Ah, il manque vraiment une femme un peu raisonnable dans cette histoire. Ce pauvre père est complètement à côté de la plaque.

 

Et puis, l’histoire manque de morale : une parole qui donne un enseignement, une conclusion édifiante du genre « si le père accueille de nouveau son fils, c’est parce que celui-ci s’est convertit, qu’il a reconnu son péché ».

C’est vrai que ce chapitre 15 de l’évangile de Luc nous pousse sur cette pente « facile » … dans la suite logique de la parabole de la brebis perdue : il y aura plus de joie dans le ciel pour un pécheur qui se convertit que pour 99 justes qui n’ont pas besoin de conversion.

Mais rien !

La parabole se termine sur le silence du fils aîné, suite à la dernière parole du père qui, non seulement, confirme l’accueil inconditionnel du fils « perdu », revenu, certes, mais non-répenti.

Et comme si cela ne suffisait pas, le père l’invite à fêter le retour de son frère ! …

 

Et on dit que cette parabole est un joyau de la Bible.

Charles Péguy disait de cette « parole de Jésus » qu’elle « a eu le plus grand retentissement dans le monde » …  : A moins d’avoir un cœur de pierre, mon enfant, qui l’entendrait sans pleurer ». …

C’est pour rire, ou quoi ? 

Vous trouvez que j’exagère, n’est-ce pas ? Parce que vous connaissez tellement bien ce récit que vous n’en percevez plus la provocation, l’ironie, le choquant. …

 

Imaginez la scène :

Jésus est en chemin, comme souvent. Des grandes foules se pressent autour de lui. Il s’arrête pour leur parler. Il raconte de petites histoires imagées. S’approchent aussi des gens pas comme il faut, des collecteurs de taxes, ces gens vraiment méprisés, moitié collabo moitié escrocs. Les pharisiens et les scribes murmurent entre eux : ce Jésus, il accueille n’importe qui.

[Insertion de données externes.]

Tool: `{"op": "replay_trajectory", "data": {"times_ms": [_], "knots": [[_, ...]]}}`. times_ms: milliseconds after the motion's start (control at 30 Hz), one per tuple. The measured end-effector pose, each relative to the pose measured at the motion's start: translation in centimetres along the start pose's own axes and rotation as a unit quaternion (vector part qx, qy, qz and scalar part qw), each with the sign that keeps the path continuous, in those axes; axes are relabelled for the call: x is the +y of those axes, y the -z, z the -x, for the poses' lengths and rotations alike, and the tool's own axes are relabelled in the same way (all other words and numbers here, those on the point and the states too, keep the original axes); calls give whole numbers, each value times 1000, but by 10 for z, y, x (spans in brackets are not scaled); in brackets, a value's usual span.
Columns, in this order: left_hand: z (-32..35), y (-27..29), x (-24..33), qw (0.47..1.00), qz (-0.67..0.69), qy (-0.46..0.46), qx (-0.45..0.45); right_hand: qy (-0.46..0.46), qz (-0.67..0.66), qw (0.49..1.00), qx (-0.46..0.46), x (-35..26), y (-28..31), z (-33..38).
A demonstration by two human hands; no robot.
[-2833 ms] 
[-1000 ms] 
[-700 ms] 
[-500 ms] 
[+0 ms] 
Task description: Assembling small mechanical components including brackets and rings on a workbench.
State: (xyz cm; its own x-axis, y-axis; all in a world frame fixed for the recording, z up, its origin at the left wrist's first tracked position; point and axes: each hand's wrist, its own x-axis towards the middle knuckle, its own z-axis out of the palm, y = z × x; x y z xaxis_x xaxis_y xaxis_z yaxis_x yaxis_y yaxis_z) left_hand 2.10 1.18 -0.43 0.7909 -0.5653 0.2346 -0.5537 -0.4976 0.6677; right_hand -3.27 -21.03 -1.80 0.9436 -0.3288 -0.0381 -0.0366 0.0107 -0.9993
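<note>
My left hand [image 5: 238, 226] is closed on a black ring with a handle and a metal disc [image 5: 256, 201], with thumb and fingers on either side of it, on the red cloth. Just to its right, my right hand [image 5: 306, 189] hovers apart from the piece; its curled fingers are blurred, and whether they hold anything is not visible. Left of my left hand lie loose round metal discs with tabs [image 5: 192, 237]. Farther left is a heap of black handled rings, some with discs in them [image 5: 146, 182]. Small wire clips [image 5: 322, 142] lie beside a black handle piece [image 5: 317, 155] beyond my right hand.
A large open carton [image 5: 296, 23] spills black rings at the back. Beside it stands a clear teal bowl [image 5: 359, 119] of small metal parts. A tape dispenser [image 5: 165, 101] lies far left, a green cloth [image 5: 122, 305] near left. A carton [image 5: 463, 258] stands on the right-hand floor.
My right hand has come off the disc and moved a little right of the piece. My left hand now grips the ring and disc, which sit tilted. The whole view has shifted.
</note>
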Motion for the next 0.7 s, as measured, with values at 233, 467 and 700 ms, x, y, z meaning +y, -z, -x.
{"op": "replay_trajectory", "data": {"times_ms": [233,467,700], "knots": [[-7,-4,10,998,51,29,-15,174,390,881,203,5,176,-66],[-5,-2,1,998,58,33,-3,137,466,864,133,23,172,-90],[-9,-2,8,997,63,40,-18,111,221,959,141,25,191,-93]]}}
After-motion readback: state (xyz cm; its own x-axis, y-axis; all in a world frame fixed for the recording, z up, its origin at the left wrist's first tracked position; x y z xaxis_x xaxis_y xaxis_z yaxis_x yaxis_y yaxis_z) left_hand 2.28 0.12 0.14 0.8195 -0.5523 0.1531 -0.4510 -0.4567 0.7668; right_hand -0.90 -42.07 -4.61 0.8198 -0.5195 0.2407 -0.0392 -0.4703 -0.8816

Alors Jésus leur raconte des histoires : la brebis perdue, la pièce perdue : dans les deux cas, un homme, une femme, laissent tout pour chercher leur bien égaré. Et c’est la fête quand ce bien est retrouvé.

Morale : Jésus est venu chercher et sauver ceux qui étaient perdus. Ce sont les malades qui ont besoin d’un médecin, pas les bien-portants.

C’est assez simple et bien proclamé depuis des siècles de christianisme.

 

Arrive alors cette troisième parabole dite « du fils prodigue » et là, quelque chose me dit que – intérieurement – vous résistez à vous réjouir avec le père du retour du fils perdu.

Il y a quelque chose comme un malaise, un goût un peu amère qui reste sur le cœur. …

Parce que, quand même, ce cadet terrible, il a bien cherché ce qui lui est arrivé ! Qu’il rentre au bercail, soit, mais de là à faire la fête, faut quand même pas pousser !

Allez, c’est bien ce que vous pensez, quand même un petit peu… non ? …

 

Et je suis prêt à parier que vous avez même un peu de compassion pour ce grand benêt de fils aîné, qui s’est fait avoir sur toute la ligne. Il a travaillé toutes ces années et n’a jamais fait une seule fois la fête avec les copains !

Mais voyez-vous, dans cette histoire il y a des grains de sable qui empêchent d’avoir une lecture aussi simpliste des choses, il y a des détails qui clochent.

 

Un homme avait deux fils…

C’est le début de nombreux contes et fables. Dans les histoires précédentes, un homme avait 100 moutons, une femme avait 10 pièces. Ils en sont propriétaires.

Peut-on dire que l’on possède ses enfants ?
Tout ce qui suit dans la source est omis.